Price Adam, Garhyan Jaishree, Gibas Cynthia
Department of Bioinformatics and Genomics, University of North Carolina at Charlotte, Charlotte, NC, United States of America.
Jawaharlal Nehru University, New Delhi, India.
PLoS One. 2017 Feb 28;12(2):e0173023. doi: 10.1371/journal.pone.0173023. eCollection 2017.

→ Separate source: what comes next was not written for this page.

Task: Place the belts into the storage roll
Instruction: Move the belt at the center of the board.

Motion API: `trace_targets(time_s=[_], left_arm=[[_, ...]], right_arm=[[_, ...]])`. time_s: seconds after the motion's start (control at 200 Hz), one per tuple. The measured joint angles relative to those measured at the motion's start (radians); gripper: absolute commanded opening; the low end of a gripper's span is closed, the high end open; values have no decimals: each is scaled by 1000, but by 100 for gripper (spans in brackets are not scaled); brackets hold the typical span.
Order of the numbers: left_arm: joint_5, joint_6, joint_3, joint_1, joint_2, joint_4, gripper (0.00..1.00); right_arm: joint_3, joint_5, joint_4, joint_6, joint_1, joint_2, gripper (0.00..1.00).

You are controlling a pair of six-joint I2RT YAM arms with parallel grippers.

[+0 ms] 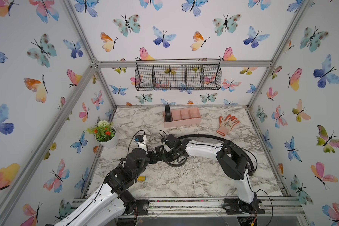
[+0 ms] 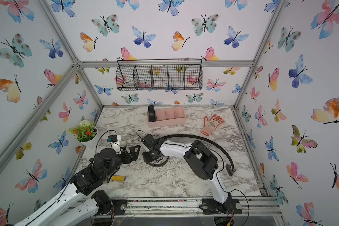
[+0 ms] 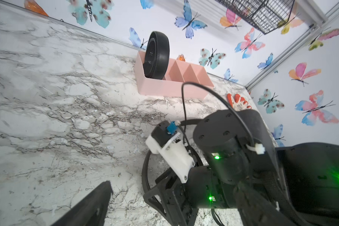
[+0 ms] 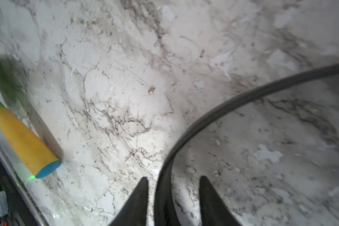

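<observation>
As the right claw (image 4: 174, 177), jaws parted, straddles the loose belt (image 4: 243, 97), it runs ahead between them, curving away.

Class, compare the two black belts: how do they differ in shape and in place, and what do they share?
The rolled belt is wound into a tight coil; the loose belt stretches out in a long arc. The rolled belt stands on edge in an end compartment of the tray; the loose belt lies on the table, outside it. Both are narrow black straps.
</observation>
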Motion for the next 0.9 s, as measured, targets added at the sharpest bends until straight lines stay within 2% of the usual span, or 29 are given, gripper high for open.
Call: trace_targets(time_s=[0.055,0.135,0.26,0.395,0.511,0.621,0.686,0.731,0.896], left_arm=[[-8,-3,-7,0,-16,-2,98],[-10,-3,-7,2,-1,1,98],[16,11,2,5,92,18,98],[73,66,51,5,248,30,98],[134,150,127,5,393,37,98],[211,267,242,4,584,28,98],[245,360,280,-7,667,42,98],[246,419,285,-25,695,47,98],[219,759,291,-110,752,60,98]], right_arm=[[-79,13,4,-18,-16,-62,82],[-194,33,5,-39,-47,-181,88],[-310,85,-3,-77,-98,-401,99],[-374,160,-8,-135,-185,-626,99],[-421,179,-18,-196,-303,-741,99],[-433,196,-45,-227,-431,-761,99],[-439,196,-55,-227,-468,-764,99],[-441,188,-58,-225,-480,-769,99],[-463,126,-30,-194,-494,-802,99]])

High-throughput sequencing is subject to sequence dependent bias, which must be accounted for if researchers are to make precise measurements and draw accurate conclusions from their data. A widely studied source of bias in sequencing is the GC content bias, in which levels of GC content in a genomic region effect the number of reads produced during sequencing. Although some research has been performed on methods to correct for GC bias, there has been little effort to understand the underlying mechanism. The availability of sequencing protocols that target the specific location of structure in nucleic acid molecules enables us to investigate the underlying molecular origin of observed GC bias in sequencing. By applying a parallel analysis of RNA structure (PARS) protocol to bacterial genomes of varying GC content, we are able to observe the relationship between local RNA secondary structure and sequencing outcome, and to establish RNA secondary structure as the significant contributing factor to observed GC bias.
高通量测序存在序列依赖性偏差,如果研究人员要进行精确测量并从数据中得出准确结论,就必须考虑到这一点。测序中一个被广泛研究的偏差来源是GC含量偏差,即基因组区域中的GC含量水平会影响测序过程中产生的读数数量。尽管已经对校正GC偏差的方法进行了一些研究,但对于其潜在机制的了解却很少。针对核酸分子中特定结构位置的测序方案的出现,使我们能够研究测序中观察到的GC偏差的潜在分子起源。通过将RNA结构平行分析(PARS)方案应用于不同GC含量的细菌基因组,我们能够观察到局部RNA二级结构与测序结果之间的关系,并确定RNA二级结构是观察到的GC偏差的重要影响因素。